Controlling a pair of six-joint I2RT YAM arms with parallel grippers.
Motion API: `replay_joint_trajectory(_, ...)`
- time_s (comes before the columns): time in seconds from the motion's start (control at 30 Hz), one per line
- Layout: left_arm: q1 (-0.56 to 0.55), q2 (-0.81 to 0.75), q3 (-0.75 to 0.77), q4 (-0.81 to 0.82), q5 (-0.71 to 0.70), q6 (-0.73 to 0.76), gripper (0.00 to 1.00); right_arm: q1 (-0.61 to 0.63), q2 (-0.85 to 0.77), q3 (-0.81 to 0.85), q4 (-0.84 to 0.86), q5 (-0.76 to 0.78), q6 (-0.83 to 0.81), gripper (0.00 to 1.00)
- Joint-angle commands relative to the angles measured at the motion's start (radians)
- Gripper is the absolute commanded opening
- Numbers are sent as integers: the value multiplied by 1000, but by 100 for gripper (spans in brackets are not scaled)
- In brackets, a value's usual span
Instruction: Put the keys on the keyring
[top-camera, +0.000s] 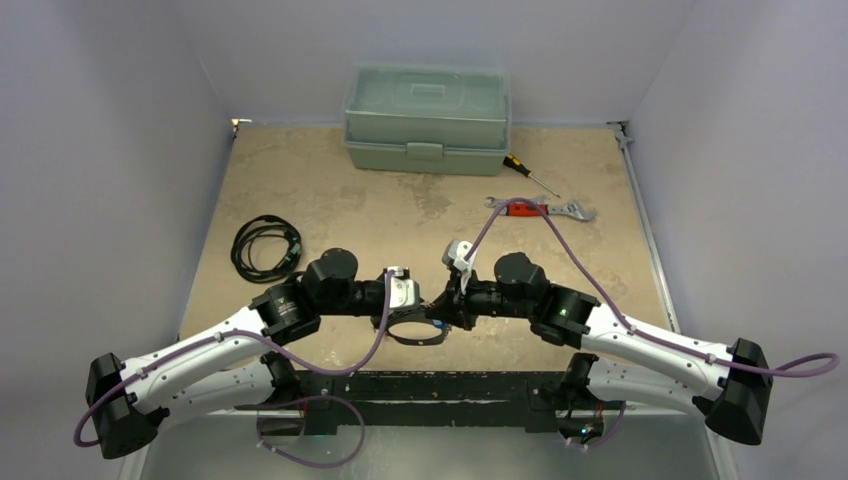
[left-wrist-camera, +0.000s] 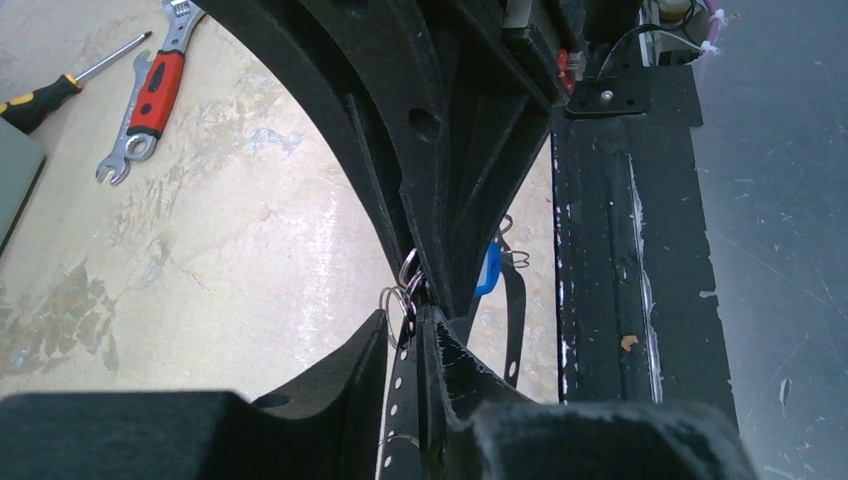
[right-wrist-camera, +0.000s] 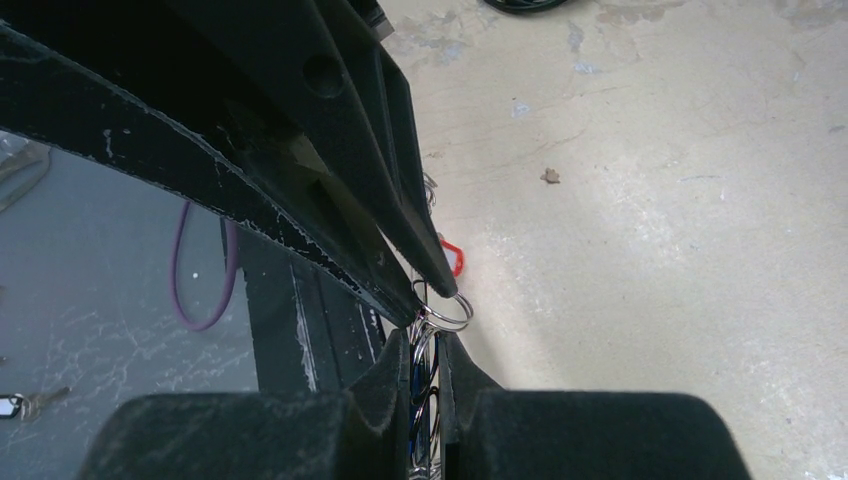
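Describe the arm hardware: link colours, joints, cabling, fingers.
Both arms match: the left arm and right arm have white links between chunky black cylindrical joint housings. A purple cable loops loosely along each. A green light glows on a right joint. The left gripper and right gripper have matte black tapered fingers, edges scuffed pale, with round holes.

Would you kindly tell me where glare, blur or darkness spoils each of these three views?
Top external view: even, soft light, sharp, no strong glare on the table. Left wrist view: a bright glare streak crosses the table, while the left hand sits dark and blurred close up. Right wrist view: the right hand is near black and soft, hiding detail between its fingers.
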Motion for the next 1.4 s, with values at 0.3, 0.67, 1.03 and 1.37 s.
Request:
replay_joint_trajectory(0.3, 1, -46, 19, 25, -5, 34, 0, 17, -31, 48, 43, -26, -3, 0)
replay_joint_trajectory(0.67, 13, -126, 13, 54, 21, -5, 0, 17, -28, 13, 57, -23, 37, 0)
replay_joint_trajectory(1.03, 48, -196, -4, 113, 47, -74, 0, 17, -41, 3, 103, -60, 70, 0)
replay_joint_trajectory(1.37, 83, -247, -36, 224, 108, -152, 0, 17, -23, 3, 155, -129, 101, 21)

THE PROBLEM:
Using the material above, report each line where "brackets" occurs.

REPLY:
- Numbers are sent as integers: the value multiplied by 1000, but by 100 for gripper (spans in brackets are not scaled)
- In brackets, a value's usual span

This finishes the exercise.